--- Recorded information ---
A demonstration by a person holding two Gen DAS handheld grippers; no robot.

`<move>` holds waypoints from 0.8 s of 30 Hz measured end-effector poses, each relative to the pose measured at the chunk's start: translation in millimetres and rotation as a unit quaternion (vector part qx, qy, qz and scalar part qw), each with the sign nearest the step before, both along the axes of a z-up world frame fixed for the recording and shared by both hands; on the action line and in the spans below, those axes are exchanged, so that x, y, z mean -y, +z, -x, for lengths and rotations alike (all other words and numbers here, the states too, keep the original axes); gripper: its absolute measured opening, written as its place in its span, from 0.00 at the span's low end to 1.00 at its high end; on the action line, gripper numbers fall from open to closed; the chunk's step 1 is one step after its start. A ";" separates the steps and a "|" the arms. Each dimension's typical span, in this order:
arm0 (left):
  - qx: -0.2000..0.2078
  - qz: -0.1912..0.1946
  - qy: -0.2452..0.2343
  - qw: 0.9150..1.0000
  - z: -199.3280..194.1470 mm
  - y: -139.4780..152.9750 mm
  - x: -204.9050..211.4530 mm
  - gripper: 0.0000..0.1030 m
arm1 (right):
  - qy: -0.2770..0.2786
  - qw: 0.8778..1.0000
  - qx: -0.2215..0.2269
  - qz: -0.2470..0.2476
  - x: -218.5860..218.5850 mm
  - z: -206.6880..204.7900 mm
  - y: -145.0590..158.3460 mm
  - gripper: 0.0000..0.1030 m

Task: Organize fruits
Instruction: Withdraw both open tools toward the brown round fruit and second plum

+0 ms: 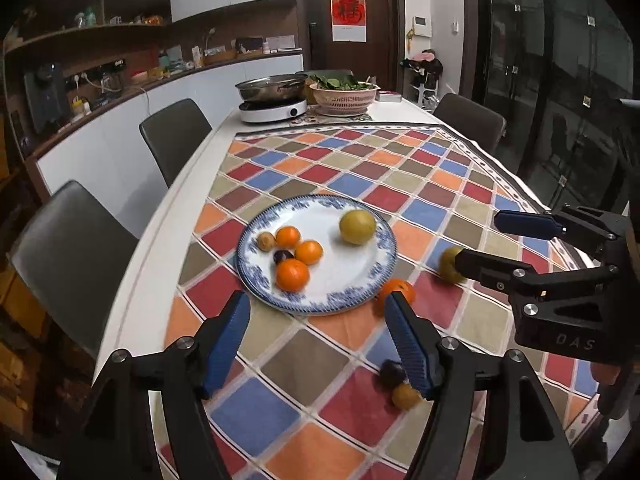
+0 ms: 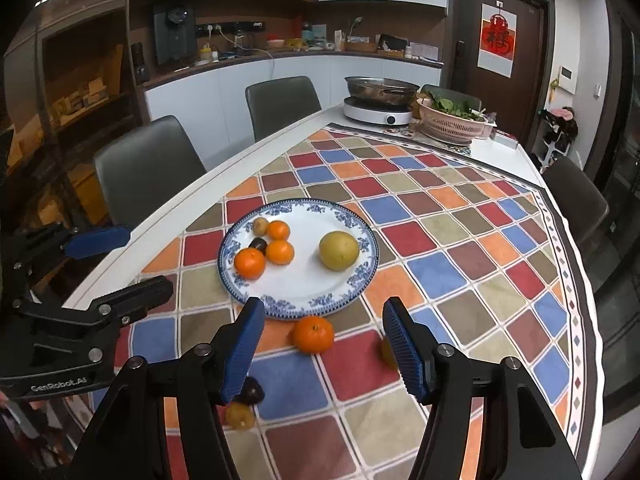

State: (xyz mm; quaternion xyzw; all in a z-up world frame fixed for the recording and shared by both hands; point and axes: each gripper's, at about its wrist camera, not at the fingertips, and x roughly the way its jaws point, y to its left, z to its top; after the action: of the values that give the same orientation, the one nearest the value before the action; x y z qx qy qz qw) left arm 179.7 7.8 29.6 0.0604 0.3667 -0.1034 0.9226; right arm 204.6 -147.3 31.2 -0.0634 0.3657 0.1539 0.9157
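The blue-rimmed plate (image 2: pixel 298 312) on the checked cloth (image 2: pixel 460 240) of the worktop is the landmark. On the plate lie three small oranges (image 2: pixel 249 263), a big yellow-green fruit (image 2: pixel 338 250), one dark fruit and one small tan fruit. Four fruits are not yet on it: a loose orange (image 2: pixel 312 335) touching or just beside the plate's near rim, a dark plum (image 1: pixel 391 374) and a small yellow fruit (image 1: pixel 405 396) nearer to the camera than the plate, and a yellow-green fruit (image 1: pixel 450 264) to the right of the plate. The left gripper (image 1: pixel 316 344) and the right gripper (image 2: pixel 320 344) both have their jaws released and hold nothing. I judge the work is about half done, between two picks. The next move calls for lowering one gripper over a loose fruit, probably the orange, and closing gently, because round fruit can roll away.
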 end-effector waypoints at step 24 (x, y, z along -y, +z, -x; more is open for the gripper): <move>-0.039 0.023 -0.034 0.998 42.8 -62.3 19.3 0.67 | -0.006 0.999 -0.032 0.025 12.6 55.2 -56.3 0.60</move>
State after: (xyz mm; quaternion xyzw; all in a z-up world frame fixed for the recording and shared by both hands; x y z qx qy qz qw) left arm 136.9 -11.5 -32.6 0.0477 0.3972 -0.1456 0.9048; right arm 149.4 -159.9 -25.1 -0.0789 0.3986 0.1410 0.9028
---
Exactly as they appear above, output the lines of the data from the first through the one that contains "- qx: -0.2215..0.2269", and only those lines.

▶ Problem solution
A demonstration by a person holding two Gen DAS handheld grippers; no robot.

`<move>` holds waypoints from 0.8 s of 30 Hz measured end-effector poses, each relative to the pose measured at the chunk's start: translation in millimetres and rotation as a unit quaternion (vector part qx, qy, qz and scalar part qw), each with the sign nearest the step before, both along the axes of a z-up world frame fixed for the recording and shared by both hands; on the action line and in the spans below, those axes are exchanged, so that x, y, z mean -y, +z, -x, for lengths and rotations alike (all other words and numbers here, the states too, keep the original axes); gripper: its absolute measured opening, written as its place in its span, from 0.00 at the span's low end to 1.00 at its high end; on the action line, gripper numbers fall from open to closed; the chunk's step 1 is one step after its start. A ";" separates the steps and a "|" the arms. Each dimension's typical span, in this order:
arm0 (left):
  - qx: -0.2000..0.2078
  - qz: -0.1912..0.1946
  - qy: -0.2452..0.2343
  - qw: 0.9150..1.0000
  - z: -199.3280..194.1470 mm
  - y: -139.4780..152.9750 mm
  - x: -204.9050..211.4530 mm
  - gripper: 0.0000..0.1030 m
arm1 (right):
  - qy: -0.2770..0.2786
  - qw: 0.8778..1.0000
  - qx: -0.2215..0.2269

Work on the exercise is now finished.